Note: While authors are asked to place warnings on their stories for some moderated content, everyone has different thresholds, and it is your responsibility as a reader to avoid stories or stop reading if something bothers you.
Diego & Germán - 4. Chapter IV: Dinner without candles
# That is the reason I could not detect him. He has been modified for stealth. It would be interesting to know what exactly are his abilities.#
* This morning it was him looking. Oh my Uda! How long has he been watching? What have I been doing in the last weeks? How often have I wanked outside? *
# That would be about once every evening for the last weeks. Not that I have been counting. #
I’ll die of shame. -- Fuck that modified freak. He has no right to intrude. -- Yeah, classy, Diego, a faggot calling names. -- Why is he looking at me like that?
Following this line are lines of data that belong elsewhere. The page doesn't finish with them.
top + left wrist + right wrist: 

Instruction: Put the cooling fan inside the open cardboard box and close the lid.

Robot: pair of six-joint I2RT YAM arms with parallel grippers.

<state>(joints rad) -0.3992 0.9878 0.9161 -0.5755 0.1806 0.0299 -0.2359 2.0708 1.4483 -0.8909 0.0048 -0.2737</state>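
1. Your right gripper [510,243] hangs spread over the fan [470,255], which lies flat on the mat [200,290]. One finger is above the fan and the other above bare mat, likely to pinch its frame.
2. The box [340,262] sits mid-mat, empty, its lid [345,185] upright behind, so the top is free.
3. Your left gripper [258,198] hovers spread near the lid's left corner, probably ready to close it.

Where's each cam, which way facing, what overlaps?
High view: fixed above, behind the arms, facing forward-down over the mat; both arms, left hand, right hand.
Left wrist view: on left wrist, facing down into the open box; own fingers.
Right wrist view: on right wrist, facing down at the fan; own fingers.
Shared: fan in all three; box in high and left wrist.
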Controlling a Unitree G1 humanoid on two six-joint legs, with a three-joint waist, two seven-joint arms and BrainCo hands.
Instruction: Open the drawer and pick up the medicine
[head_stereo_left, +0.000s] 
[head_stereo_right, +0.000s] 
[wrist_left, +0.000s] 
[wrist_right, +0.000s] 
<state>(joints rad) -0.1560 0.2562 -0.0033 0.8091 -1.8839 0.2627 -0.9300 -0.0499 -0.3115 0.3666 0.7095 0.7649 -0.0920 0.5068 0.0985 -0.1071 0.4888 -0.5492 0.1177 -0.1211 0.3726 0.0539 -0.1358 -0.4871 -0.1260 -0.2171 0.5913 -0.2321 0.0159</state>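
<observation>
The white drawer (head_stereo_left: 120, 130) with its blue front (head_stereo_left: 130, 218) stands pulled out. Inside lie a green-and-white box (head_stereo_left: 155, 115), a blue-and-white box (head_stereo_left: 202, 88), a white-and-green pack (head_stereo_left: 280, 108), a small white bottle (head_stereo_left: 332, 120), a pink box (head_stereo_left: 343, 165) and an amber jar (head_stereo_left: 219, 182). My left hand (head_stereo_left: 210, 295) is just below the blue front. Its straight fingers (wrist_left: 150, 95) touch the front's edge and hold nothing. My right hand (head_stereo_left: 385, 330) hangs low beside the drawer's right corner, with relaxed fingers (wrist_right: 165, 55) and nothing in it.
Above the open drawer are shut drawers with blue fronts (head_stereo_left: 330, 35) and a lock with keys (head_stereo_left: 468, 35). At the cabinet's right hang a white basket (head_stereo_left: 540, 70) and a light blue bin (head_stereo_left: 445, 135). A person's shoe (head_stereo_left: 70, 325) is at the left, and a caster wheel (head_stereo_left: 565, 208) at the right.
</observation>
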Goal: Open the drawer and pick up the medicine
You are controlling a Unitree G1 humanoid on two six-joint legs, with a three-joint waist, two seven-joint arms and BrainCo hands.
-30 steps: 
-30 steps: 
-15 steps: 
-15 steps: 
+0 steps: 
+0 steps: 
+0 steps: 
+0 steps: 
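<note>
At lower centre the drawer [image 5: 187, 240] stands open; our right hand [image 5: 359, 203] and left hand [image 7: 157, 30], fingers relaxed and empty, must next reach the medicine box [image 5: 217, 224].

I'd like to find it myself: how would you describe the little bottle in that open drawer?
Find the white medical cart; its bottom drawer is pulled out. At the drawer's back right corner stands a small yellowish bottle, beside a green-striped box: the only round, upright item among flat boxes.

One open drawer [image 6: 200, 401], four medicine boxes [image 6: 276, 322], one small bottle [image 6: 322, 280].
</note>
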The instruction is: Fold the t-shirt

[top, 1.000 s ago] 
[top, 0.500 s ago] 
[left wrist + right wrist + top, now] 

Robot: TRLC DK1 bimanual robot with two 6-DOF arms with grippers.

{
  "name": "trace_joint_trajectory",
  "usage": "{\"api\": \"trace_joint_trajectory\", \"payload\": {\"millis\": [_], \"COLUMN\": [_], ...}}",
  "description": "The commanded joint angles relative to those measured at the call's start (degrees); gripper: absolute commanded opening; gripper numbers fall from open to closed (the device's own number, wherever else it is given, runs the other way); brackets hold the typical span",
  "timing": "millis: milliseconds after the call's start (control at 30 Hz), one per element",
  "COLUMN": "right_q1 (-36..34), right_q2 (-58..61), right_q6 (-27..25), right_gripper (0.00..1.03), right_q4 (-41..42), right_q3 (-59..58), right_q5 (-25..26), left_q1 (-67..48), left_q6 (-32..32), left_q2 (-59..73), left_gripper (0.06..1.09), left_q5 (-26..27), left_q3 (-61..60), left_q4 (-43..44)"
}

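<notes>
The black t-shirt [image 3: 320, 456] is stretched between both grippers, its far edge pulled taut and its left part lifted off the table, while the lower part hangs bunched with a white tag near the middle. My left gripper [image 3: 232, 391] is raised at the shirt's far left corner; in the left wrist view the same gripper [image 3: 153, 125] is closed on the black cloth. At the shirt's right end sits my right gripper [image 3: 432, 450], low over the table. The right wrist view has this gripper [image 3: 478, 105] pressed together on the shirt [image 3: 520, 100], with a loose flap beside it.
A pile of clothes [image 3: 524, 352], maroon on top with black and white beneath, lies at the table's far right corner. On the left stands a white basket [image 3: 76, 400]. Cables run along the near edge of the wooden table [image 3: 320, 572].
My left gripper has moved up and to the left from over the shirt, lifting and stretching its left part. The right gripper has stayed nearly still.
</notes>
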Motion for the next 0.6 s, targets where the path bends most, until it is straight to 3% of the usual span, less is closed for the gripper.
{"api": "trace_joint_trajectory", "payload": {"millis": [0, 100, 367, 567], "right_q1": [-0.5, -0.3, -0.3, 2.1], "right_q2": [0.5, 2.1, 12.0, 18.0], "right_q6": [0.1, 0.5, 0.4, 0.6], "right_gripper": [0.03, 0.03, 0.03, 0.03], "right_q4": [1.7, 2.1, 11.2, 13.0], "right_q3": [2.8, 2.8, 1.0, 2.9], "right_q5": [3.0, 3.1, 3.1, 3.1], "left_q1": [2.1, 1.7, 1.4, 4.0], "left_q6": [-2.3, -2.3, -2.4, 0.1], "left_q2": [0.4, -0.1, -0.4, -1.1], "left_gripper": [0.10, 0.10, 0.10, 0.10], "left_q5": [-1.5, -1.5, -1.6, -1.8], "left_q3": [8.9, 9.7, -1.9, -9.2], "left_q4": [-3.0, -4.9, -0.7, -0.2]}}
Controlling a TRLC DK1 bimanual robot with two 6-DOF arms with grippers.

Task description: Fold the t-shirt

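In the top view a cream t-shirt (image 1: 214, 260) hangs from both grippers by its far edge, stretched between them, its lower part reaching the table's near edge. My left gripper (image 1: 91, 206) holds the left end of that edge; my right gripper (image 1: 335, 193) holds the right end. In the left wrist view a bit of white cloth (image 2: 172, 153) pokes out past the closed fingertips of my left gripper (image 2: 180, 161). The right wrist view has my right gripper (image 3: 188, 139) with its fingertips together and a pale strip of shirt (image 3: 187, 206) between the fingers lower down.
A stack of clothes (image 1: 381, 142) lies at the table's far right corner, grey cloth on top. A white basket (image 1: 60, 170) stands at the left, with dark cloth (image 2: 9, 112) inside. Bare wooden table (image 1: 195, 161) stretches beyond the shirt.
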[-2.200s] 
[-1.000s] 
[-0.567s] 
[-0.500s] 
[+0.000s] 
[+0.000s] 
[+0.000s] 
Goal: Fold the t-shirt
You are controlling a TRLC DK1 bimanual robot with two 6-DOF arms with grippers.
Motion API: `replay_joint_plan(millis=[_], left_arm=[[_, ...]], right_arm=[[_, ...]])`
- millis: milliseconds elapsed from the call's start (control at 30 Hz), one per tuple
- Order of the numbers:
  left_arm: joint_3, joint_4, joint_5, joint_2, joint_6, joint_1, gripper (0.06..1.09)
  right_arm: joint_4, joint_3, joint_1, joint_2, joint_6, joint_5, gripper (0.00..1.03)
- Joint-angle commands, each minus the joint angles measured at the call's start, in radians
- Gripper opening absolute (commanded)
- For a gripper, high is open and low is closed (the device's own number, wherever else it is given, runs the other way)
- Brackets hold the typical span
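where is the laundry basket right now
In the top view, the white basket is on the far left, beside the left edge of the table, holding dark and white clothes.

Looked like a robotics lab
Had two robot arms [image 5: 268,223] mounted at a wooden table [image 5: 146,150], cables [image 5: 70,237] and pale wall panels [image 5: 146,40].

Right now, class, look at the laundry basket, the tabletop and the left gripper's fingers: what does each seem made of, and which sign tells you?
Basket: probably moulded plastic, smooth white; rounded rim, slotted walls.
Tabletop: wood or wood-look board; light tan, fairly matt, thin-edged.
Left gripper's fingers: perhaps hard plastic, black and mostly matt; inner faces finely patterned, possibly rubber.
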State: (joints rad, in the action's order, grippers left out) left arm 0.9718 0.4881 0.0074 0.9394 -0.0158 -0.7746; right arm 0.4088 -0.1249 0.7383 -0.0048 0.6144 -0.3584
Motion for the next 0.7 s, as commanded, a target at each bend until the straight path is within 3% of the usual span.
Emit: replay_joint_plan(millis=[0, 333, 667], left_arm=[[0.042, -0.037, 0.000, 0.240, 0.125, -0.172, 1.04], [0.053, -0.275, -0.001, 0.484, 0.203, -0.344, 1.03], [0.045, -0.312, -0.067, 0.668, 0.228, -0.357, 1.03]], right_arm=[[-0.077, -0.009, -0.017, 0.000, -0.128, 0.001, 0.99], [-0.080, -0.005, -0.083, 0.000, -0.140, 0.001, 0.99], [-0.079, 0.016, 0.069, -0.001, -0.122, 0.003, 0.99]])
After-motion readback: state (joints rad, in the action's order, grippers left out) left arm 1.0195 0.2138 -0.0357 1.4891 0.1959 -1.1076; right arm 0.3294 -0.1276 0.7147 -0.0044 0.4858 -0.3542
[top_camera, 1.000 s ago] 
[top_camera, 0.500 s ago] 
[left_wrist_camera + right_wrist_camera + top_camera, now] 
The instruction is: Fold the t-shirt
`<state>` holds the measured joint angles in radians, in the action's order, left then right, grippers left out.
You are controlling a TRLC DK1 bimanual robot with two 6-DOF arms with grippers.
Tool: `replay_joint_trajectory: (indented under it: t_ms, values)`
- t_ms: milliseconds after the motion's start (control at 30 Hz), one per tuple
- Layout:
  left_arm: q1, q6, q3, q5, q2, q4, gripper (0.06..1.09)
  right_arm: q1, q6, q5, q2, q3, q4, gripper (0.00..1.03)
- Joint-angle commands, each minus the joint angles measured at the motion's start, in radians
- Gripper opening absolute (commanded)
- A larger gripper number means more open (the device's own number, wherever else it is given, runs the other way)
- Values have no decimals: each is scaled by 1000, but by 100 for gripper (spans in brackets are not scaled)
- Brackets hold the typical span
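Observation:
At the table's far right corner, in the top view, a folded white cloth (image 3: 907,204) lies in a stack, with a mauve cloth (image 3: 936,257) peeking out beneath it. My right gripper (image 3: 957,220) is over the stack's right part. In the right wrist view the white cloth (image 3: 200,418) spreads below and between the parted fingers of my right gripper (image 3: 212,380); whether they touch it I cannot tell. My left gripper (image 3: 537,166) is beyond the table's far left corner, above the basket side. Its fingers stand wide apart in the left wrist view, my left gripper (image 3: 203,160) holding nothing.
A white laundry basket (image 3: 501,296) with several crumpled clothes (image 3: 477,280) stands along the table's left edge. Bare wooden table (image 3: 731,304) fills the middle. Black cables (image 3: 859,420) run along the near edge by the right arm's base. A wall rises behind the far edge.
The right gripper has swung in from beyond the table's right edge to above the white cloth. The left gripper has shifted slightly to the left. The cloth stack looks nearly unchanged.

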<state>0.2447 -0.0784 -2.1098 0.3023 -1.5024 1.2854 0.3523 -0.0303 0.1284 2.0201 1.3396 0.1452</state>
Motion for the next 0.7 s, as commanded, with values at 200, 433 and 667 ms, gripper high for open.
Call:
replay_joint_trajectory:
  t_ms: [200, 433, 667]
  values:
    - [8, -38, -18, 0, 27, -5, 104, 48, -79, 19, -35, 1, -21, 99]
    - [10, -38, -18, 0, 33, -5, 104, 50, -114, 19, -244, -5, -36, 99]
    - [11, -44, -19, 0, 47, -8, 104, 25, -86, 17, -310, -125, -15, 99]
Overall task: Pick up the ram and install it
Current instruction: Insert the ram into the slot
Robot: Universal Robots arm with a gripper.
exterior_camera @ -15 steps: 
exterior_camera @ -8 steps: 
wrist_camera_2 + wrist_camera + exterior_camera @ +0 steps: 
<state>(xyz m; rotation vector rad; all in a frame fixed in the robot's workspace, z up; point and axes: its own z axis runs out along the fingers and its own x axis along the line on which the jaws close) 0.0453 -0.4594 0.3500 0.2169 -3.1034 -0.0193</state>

I’d been so busy arguing with myself in my head, Germán was looking at me as if he was beginning to suspect my mental stability. I guess I’d been on my own for too long.
What do I say?
“Welcome?” I attempted.
“It’s been quite a while since I left Shboa, and I haven't seen anyone since then. I was so happy seeing the lights of your camp, I just thought I’d come visit.”
Ohhh, you liar. That’s not the whole truth. I know you've been watching for some time.
# I cannot find any obvious modifications. They have been well hidden.#
* Thanks Lisa. I may take it upon myself to study him up close and personal. -- Oh, fuck. I’ll have to begin pinching myself. My mind keeps going down the drain. -- Why, Uda, why are you giving me, after weeks of deprivation, a straight hunk like that? -- Who by the way, by now probably thinks you’re retarded. *
# Or planning his escape route. #
“Maybe we could share dinner?” He asked sounding insecure. Pretending was really not his thing. It was written all over his face: he was desperate for a decent meal.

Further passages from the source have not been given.